In November, I visited an allergist at Cincinnati Children’s Hospital. It felt weird, but he had offered to see me after I reached out looking for MCAS-aware doctors in the state. He shared that he saw adults too, so I felt okay going there.
This was the first medical appointment my partner got to come with me to, so I was nervous about that. I wasn’t nervous about this doctor, though… and I should’ve been.
The Appointment
Dr. A was running behind, which I wasn’t too worried about. I’d set up the appointment at essentially the end of the day. I was getting tired, though, which usually brings a decent amount of brain fog with it. Add to that how I hadn’t prepared as thoroughly as I generally do for appointments, and I was off my game.
When Dr. A came in, he did so without really saying hi. That felt weird, but I chalked it up to how long his day had been and tried to shake it off.
That was, until he dug into asking why I think I have Mast Cell Activation Syndrome.
Let’s be clear: MCAS has been the differential diagnosis we’ve been running off of for years to explain my allergies. Tests show up with mixed results, and we know that the tests aren’t great and miss many people – hence treating based on believing this is MCAS. Based on my treatments, reactions, and even my comorbidities, this is the right diagnosis.
He told me things that are categorically false about this condition. He also told me that my reaction to anesthesia during top surgery wasn’t typical of MCAS. Since they didn’t run labs while helping my body to not yeet itself into the great beyond, he wasn’t going to take the views of the medical team who was treating me seriously.
“They still should have run lab tests.”
We wound up with him saying I have chronic hives. It’s a woefully incomplete and inaccurate picture of my condition, especially as it leaves out the various other body systems involved. Then again, I guess I can’t expect much when he didn’t actually ask about any of my symptoms. No general questions about what brought me in or anything along the lines of getting to know who I am.
It was like Dr. A had no bedside manner. To prove it, he began to run the Beighton Score test for Ehlers Danlos Syndrome (EDS) on me without warning me what he was going to do. My joints were incredibly unhappy. We also know that score isn’t accurate for a number of reasons.
After then asking me to hop up onto the exam table, he was absolutely shocked that I was working in public health. He seemed to assume I knew nothing about healthcare at all. Perhaps the appointment would’ve gone better if I had pulled out my degrees and experiences beforehand.
After asking about a possible referral to a POTS specialist if he knew one, I was quizzed on what I do to help with this condition. When I didn’t list exercise, I got the “Well, ya know, POTS is something best treated with exercise” line.
I suppose it was a mistake to even try, but asking him if he was aware whether or not the rheumatologists at CC also saw adult SJIA patients was met with incredulity. “Why in the world would you need to see a pediatric rheumatologist?” Um, IDK, if I went into MAS?
When Dr. A left the room, I turned to look at my partner. We were both completely floored at how I was treated. We talked about just finding a new allergist because I can’t do that again. With the holidays and a change in insurance as I start my new job, that’s been on hold slightly. This week, though, my goal is to try to get an appointment set up with someone closer – and closer to my level.
Unpacking
The whole experience was so frustrating. It felt like Dr. A had already made his mind up about me being a hypochondriac or attention seeker before he even saw me. I’m sure the fact that I am overweight, trans, and still often read as a young person added to the shit sundae I got shoveled into my face.

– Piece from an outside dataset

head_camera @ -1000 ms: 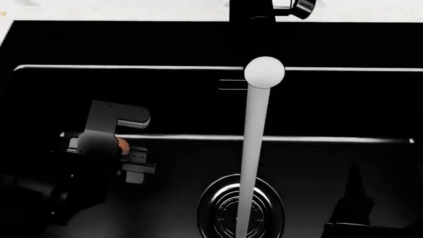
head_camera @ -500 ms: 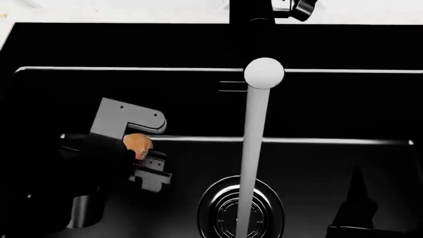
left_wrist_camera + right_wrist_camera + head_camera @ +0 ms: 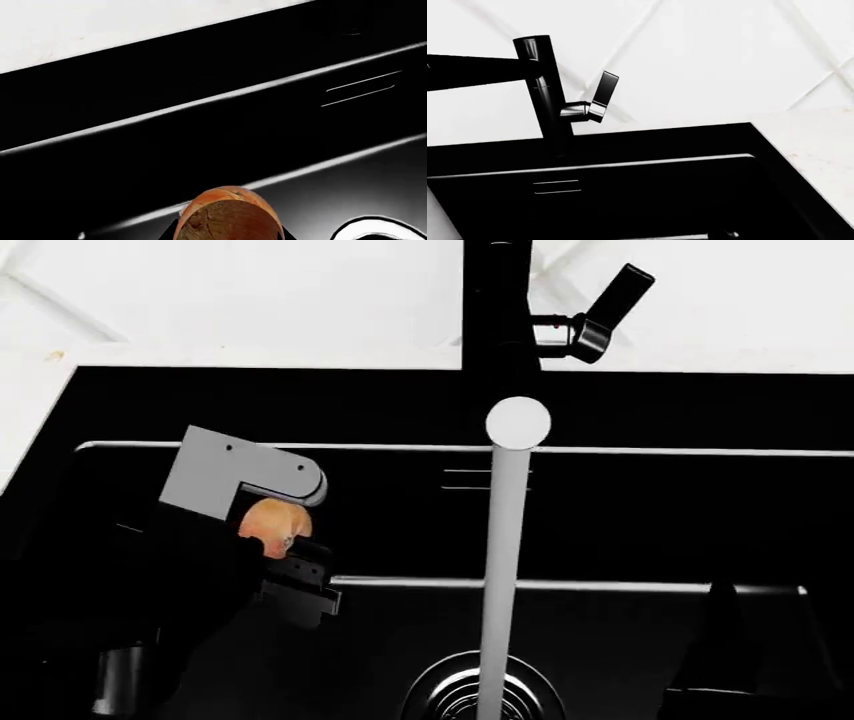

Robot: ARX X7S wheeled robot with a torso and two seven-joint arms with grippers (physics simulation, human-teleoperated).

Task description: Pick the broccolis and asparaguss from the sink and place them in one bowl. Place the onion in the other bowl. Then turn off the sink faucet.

This visit meant taking the day off of work. We drove three hours one way to see this man. And, again, he offered to see me as opposed to answering my question and despite the fact that I had shared I lived multiple hours away.
That day was on par with a visit I had with an old primary I had in 2012. I’d gone in with that was clearly an abscess. This doctor, full of hubris, told me the abscess was a pimple. He mocked my pain, laughed about me being overdramatic (in his eyes), and then told me to go home and take my biologic. I had to get basic medical care from my at-the-time rheumatology nurse practitioner. She took me seriously and got me patched up.
Moving Forward
I have my first appointment with the new rheumatologist in two weeks. More in line with how I usually am, I spent today preparing forms and writing up my medical history. I’ve already started the process of having to prepare for ruin and heartache, as I should’ve done in November. It’s so frustrating how much more BS we have to go through that the people on the outside don’t recognize.
I have to say, though… To have my partner with me and have witnessed that treatment Dr. A flung my way – to know I’m not gaslighting myself here? That alone has been priceless. As we talked about it today, my partner is coming with me to my rheumatology appointment as well.
I don’t think I’ve ever had someone in my life who has cared that much. It’s so nice to feel like I’m half of a team, instead of dealing with all of this on my own.